PROBLEM DETAILS → Use the entries below and reproduce exactly the lines from the one containing "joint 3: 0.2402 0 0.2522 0" down to the one containing "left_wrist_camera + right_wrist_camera", both of them included.

Saved data entries:
────────

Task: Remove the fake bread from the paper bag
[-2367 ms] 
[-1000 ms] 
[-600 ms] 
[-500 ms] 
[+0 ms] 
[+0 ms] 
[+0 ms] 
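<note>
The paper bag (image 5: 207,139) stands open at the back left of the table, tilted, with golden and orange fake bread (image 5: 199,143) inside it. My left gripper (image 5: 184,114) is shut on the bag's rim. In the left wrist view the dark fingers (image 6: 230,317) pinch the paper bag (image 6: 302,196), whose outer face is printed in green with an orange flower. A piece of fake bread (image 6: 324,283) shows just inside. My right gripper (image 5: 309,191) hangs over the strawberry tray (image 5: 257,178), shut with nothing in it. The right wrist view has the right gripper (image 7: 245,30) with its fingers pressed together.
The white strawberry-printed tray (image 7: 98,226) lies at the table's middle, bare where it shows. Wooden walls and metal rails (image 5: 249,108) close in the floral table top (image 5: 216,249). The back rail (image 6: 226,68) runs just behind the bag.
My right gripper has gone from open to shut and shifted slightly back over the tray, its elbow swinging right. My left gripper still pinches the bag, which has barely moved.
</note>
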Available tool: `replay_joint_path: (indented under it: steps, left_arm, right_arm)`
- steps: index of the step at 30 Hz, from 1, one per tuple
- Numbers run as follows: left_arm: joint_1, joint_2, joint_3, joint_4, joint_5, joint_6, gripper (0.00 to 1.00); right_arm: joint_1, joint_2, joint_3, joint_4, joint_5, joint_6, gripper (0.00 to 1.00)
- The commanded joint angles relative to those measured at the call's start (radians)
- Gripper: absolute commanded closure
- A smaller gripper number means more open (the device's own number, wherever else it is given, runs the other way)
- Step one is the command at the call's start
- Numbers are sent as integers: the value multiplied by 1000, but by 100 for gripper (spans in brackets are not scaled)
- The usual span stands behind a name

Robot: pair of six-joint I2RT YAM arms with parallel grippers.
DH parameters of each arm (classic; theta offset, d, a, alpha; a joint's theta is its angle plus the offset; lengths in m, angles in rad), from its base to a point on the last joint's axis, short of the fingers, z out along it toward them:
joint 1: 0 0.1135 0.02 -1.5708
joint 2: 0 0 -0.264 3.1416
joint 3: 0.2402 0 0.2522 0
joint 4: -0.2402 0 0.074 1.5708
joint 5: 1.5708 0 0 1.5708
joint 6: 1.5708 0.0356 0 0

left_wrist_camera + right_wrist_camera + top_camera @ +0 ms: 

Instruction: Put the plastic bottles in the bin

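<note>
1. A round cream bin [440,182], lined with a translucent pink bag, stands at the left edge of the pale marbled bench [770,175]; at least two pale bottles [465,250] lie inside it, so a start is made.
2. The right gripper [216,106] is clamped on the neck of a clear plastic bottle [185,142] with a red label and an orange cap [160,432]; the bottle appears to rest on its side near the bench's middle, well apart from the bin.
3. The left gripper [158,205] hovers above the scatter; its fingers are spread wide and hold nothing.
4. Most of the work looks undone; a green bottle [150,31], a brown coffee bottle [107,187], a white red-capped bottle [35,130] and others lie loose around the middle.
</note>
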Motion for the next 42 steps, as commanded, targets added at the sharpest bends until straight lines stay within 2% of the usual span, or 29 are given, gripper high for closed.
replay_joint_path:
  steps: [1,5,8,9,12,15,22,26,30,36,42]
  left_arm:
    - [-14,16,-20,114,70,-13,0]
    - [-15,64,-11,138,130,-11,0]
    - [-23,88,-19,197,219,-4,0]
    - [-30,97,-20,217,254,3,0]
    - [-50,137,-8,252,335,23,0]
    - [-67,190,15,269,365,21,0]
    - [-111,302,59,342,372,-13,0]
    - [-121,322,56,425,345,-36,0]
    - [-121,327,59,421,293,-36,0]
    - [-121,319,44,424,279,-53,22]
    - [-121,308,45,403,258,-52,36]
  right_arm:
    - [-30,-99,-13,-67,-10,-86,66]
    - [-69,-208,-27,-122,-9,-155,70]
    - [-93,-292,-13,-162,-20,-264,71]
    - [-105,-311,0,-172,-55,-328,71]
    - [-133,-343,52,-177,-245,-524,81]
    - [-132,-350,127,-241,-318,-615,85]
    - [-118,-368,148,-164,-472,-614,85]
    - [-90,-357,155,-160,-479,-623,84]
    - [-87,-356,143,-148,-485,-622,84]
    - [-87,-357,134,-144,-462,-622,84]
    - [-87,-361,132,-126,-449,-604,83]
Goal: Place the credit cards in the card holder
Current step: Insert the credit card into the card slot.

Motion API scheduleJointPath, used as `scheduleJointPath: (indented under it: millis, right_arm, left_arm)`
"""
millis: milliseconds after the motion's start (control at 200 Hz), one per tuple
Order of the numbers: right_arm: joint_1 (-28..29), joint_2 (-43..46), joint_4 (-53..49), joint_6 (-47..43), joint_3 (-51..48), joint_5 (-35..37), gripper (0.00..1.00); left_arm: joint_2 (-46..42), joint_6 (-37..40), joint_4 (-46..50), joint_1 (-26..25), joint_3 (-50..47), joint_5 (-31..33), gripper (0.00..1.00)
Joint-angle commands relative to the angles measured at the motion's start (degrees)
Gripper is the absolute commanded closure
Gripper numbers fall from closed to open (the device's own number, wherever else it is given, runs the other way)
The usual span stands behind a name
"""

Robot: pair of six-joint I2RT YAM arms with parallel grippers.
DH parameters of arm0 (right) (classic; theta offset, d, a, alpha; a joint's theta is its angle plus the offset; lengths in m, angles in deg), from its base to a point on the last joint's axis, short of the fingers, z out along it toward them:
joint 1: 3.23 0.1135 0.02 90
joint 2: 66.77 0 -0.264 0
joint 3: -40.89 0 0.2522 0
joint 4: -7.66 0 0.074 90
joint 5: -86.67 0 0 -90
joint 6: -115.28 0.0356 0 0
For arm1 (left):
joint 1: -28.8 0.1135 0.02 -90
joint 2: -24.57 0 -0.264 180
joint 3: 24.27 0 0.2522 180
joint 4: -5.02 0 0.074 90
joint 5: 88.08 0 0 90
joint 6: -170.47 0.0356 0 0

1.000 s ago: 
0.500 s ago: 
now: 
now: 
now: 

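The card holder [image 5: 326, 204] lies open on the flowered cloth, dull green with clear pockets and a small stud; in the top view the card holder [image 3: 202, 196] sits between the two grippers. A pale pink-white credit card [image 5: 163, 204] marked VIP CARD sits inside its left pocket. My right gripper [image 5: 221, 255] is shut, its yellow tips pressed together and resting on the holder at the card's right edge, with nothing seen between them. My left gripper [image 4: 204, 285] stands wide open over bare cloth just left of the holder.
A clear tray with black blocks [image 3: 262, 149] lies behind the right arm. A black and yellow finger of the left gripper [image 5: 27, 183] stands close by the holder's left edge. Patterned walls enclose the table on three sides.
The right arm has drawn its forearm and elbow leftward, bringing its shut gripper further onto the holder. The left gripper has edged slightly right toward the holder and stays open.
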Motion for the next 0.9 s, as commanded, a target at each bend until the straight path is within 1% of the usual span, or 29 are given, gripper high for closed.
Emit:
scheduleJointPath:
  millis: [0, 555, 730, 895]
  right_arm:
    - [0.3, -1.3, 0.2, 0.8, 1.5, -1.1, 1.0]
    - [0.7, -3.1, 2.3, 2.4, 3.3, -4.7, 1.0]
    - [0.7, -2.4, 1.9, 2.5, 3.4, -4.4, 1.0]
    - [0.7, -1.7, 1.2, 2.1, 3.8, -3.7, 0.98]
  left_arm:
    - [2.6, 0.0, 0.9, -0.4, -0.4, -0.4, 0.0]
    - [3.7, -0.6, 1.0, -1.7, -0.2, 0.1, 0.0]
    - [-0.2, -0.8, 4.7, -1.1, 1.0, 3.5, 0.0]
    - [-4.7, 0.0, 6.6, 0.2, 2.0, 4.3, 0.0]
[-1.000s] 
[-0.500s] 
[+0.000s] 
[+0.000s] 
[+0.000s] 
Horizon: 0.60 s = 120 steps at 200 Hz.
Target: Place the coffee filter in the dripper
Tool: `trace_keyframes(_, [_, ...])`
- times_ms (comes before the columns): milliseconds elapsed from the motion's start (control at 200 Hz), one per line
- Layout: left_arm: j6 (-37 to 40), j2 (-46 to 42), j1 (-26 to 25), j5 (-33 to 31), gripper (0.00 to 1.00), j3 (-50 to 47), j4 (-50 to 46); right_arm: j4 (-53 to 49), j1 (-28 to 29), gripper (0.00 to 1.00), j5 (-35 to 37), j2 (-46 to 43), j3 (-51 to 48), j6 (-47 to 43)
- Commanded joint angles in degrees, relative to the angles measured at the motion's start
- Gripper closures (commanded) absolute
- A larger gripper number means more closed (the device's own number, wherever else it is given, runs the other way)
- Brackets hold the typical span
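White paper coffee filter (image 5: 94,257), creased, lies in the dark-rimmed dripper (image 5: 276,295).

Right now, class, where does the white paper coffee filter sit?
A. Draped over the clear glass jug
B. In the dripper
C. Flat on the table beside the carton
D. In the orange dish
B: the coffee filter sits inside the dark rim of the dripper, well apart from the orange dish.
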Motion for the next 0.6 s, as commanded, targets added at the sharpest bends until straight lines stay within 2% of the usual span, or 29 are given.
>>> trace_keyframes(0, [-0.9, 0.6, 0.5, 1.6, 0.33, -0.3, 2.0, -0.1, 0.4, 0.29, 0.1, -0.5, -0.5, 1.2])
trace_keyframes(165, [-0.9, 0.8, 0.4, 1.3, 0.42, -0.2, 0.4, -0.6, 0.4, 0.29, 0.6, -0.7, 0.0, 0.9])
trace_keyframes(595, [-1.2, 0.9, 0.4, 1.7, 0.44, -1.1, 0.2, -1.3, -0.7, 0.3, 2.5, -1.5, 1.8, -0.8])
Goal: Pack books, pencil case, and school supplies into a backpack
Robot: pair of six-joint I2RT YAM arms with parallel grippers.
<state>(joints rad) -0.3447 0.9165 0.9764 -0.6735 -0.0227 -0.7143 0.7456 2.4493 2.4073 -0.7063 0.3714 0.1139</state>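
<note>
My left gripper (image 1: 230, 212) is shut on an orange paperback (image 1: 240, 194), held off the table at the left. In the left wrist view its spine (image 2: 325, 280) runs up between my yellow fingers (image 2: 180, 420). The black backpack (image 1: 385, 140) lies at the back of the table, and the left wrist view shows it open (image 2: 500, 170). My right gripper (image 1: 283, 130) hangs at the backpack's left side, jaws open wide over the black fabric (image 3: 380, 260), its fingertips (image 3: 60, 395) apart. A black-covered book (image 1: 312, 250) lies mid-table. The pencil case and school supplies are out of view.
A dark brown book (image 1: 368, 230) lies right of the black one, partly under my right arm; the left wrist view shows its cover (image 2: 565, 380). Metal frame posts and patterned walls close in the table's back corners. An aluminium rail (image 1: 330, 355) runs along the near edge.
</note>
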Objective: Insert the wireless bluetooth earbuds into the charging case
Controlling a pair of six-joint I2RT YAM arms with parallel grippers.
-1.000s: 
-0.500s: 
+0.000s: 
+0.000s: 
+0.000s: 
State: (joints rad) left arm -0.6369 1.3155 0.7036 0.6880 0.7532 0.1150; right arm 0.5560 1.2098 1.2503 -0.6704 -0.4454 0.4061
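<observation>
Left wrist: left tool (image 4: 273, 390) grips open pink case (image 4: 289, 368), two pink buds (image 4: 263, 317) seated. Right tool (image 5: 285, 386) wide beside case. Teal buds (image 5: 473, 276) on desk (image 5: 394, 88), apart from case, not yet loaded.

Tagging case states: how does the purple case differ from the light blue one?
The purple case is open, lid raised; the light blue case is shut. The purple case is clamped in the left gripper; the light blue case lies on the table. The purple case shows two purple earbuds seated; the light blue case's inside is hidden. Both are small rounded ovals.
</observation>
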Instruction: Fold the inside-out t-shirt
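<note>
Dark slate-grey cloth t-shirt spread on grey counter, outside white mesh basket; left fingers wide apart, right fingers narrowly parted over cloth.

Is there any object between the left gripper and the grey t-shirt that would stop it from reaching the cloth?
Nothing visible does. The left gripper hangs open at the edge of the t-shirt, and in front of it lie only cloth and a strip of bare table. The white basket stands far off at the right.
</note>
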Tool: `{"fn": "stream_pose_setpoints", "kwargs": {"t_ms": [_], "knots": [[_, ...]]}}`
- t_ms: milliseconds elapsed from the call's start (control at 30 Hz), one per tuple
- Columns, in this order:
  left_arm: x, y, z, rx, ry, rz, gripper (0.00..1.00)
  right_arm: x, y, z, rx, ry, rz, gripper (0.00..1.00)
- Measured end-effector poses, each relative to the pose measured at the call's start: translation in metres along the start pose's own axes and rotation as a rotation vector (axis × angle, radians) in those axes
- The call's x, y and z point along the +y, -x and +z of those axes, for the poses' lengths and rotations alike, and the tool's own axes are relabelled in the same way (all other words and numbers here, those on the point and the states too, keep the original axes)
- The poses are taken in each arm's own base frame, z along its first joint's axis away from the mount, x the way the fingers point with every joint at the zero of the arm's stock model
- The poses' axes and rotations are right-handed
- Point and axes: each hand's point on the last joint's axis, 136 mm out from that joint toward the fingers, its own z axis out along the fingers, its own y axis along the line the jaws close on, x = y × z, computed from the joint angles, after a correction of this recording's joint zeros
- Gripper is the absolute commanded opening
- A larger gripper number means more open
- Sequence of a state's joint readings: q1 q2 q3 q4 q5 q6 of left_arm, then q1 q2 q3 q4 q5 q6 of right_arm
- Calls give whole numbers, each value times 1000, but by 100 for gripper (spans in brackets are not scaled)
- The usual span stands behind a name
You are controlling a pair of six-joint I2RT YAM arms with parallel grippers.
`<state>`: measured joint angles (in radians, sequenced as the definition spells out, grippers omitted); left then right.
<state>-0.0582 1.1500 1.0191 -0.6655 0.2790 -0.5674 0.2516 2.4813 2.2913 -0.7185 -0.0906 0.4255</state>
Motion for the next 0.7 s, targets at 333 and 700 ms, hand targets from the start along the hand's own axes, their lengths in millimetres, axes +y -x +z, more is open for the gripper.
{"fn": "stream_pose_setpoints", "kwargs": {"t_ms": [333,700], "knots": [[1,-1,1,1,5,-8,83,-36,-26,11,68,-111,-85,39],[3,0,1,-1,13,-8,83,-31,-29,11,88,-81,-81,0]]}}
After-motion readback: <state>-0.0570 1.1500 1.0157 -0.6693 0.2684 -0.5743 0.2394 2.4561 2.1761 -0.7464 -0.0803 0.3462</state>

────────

EXERCISE ANSWER →
joint 3: 0.2402 0 0.2522 0
joint 4: -0.2402 0 0.074 1.5708
joint 5: 1.5708 0 0 1.5708
joint 6: 1.5708 0.0356 0 0

left_wrist_camera + right_wrist_camera + top_camera @ +0 ms: 

The work on this exercise is finished.